──────── EXERCISE MATERIALS ────────
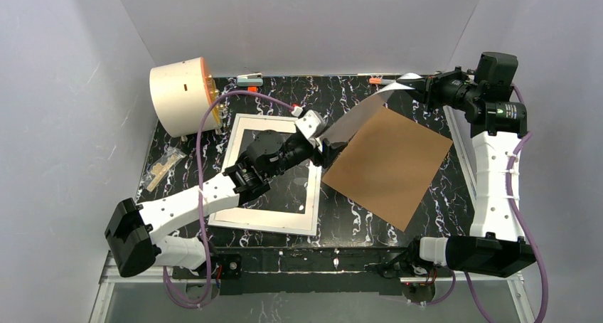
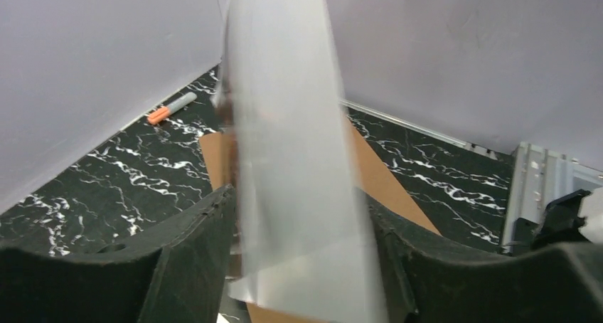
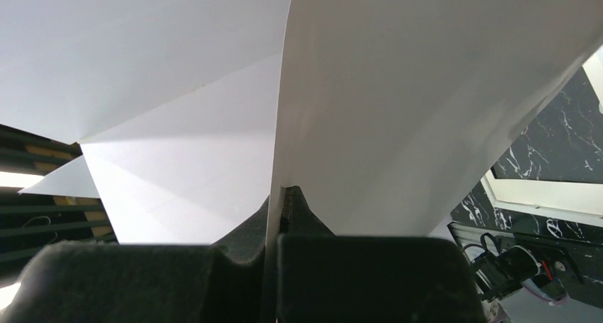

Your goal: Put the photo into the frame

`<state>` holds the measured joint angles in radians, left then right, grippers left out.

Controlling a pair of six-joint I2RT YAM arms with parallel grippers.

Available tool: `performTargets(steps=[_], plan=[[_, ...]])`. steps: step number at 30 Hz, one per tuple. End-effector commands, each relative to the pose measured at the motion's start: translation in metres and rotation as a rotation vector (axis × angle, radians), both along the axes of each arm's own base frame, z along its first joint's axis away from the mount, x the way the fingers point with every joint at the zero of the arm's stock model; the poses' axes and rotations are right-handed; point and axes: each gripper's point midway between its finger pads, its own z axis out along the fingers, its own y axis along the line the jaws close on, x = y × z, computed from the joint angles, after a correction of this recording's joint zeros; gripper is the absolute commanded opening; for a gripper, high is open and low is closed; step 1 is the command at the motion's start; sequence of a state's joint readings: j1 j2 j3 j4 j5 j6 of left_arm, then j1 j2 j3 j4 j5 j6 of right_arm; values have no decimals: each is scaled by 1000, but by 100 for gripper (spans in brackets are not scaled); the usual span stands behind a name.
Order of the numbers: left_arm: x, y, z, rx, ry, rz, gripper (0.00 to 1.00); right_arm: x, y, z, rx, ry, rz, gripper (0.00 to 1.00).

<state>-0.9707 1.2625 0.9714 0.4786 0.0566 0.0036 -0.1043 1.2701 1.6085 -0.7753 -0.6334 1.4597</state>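
The photo (image 1: 359, 115) hangs in the air above the table with its plain pale back showing, stretched between my two grippers. My right gripper (image 1: 419, 87) is shut on its far upper corner; in the right wrist view the sheet (image 3: 427, 109) runs edge-on into the closed pads (image 3: 283, 195). My left gripper (image 1: 328, 152) is at the sheet's lower end. In the left wrist view the photo (image 2: 299, 181) lies between the two fingers, which stand apart on either side of it (image 2: 299, 266). The white frame (image 1: 267, 225) lies flat under the left arm.
A brown backing board (image 1: 387, 166) lies at an angle right of the frame, under the photo. A cream cylinder (image 1: 181, 95) stands at the back left, with a small bag of parts (image 1: 162, 166) in front of it. Markers (image 1: 249, 77) lie along the back wall.
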Motion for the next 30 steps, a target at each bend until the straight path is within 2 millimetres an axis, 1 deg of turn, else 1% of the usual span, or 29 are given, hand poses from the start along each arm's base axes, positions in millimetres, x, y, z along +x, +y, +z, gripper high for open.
performTargets(steps=[1,2,4,5,8,9,10,11,12,13,15,16,19,21,22,23,24,26,28,30], plan=[[16,3,17,-73,-56,83,52,-6,1,18,39,8,-22,1],[19,2,20,-90,-57,94,47,-7,1,18,45,11,-25,1],[22,-2,27,-114,-67,97,34,-8,1,19,56,19,-34,1],[23,-4,31,-124,-73,97,29,-8,1,19,59,20,-38,1],[25,-5,38,-144,-84,101,23,-7,0,21,73,20,-49,1],[25,-4,39,-149,-87,106,20,-6,0,22,76,18,-51,1],[26,-3,39,-153,-88,113,14,-6,0,23,78,14,-53,1],[26,-2,41,-158,-91,117,9,-5,0,24,77,10,-55,4],[27,-1,42,-162,-93,122,2,-4,-1,23,74,8,-61,7],[27,0,44,-167,-94,126,0,-4,-2,23,71,6,-71,11],[26,1,49,-175,-99,127,0,0,-5,23,72,-23,-89,18],[26,1,52,-180,-103,127,0,2,-4,25,82,-44,-89,25],[28,-1,59,-172,-110,127,0,9,-4,28,90,-101,-83,53],[30,-5,61,-147,-116,119,0,15,-7,32,62,-147,-85,74],[32,-6,62,-134,-115,118,0,18,-10,35,34,-176,-94,82],[33,-7,64,-126,-111,115,0,22,-13,39,-8,-226,-100,85],[36,-7,64,-118,-101,112,0,26,-18,47,-50,-293,-111,86],[43,-6,71,-116,-84,113,0,33,-31,63,-143,-405,-163,91],[50,-2,77,-116,-65,110,0,38,-40,79,-230,-519,-196,94],[54,1,85,-126,-36,92,0,40,-45,92,-312,-611,-212,97]])
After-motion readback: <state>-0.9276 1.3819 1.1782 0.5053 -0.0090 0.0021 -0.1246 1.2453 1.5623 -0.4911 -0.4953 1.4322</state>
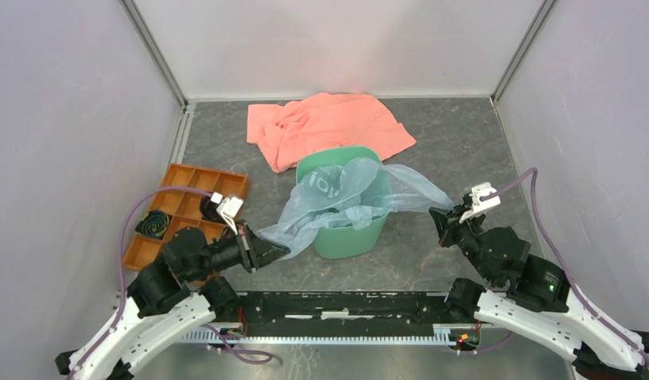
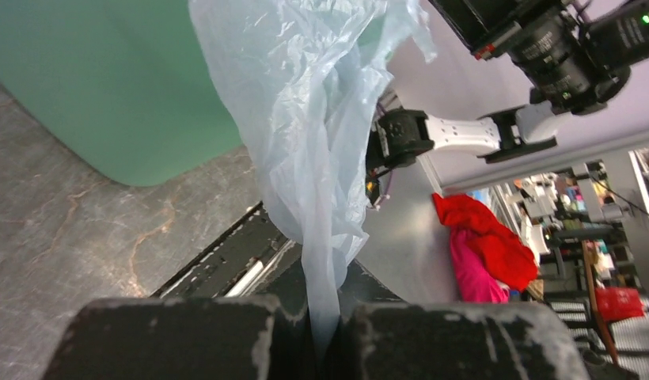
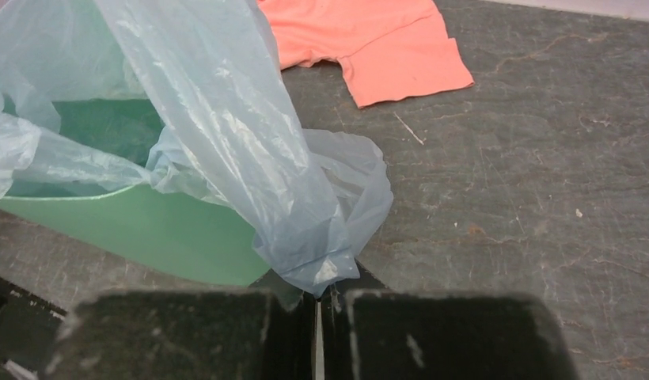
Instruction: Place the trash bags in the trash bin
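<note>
Over the worktop (image 1: 464, 142), seen from above, the bag (image 1: 337, 194) lies draped across the bin (image 1: 345, 237). Part of it sags inside, one corner trails off near-left and another goes right over the rim. The left fingers (image 1: 267, 252) pinch the near-left corner and the right fingers (image 1: 442, 220) pinch the right one. A cloth (image 1: 329, 127) lies just beyond the bin, and a tray (image 1: 187, 190) sits at the left. At the left wrist, the fingers are clamped tight on a gathered strip of film, with the bin wall close by. At the right wrist, the fingers are likewise closed on a bunched tip, the bin rim to their left. To do this well, I judge both arms should raise their corners together, carry them over the opening and only then let go, so no film hangs outside.
</note>
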Controlling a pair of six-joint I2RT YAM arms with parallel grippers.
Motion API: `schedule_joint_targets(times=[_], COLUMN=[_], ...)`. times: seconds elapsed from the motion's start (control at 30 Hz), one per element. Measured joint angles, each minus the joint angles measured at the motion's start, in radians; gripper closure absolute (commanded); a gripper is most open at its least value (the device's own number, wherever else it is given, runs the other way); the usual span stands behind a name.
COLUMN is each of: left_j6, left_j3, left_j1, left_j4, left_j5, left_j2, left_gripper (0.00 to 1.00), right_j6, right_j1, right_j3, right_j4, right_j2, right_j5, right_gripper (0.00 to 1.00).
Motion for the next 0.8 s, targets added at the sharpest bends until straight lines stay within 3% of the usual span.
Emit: schedule_joint_targets(times=[0.33, 0.8], left_j6=[0.008, 0.068], left_j3=[-0.117, -0.011], left_j1=[0.000, 0.000], left_j4=[0.081, -0.014], left_j5=[0.158, 0.083], left_j2=[-0.043, -0.086], left_gripper=[0.98, 0.98], right_j6=[0.088, 0.182], right_j1=[0.000, 0.000], right_j3=[0.076, 0.193], right_j4=[-0.198, -0.318], right_j2=[0.006, -0.014], right_j5=[-0.071, -0.105], right_gripper=[1.00, 1.00])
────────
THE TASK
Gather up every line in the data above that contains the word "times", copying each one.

YOUR SOLUTION
Motion API: `schedule_joint_targets(times=[_], COLUMN=[_], ...)`. times: seconds elapsed from the motion's start (control at 30 Hz), one per element. Measured joint angles, each minus the joint angles measured at the motion's start, in radians; gripper closure absolute (commanded); a gripper is most open at its least value (the device's own number, wherever else it is given, runs the other way); the usual span stands behind a name.
Emit: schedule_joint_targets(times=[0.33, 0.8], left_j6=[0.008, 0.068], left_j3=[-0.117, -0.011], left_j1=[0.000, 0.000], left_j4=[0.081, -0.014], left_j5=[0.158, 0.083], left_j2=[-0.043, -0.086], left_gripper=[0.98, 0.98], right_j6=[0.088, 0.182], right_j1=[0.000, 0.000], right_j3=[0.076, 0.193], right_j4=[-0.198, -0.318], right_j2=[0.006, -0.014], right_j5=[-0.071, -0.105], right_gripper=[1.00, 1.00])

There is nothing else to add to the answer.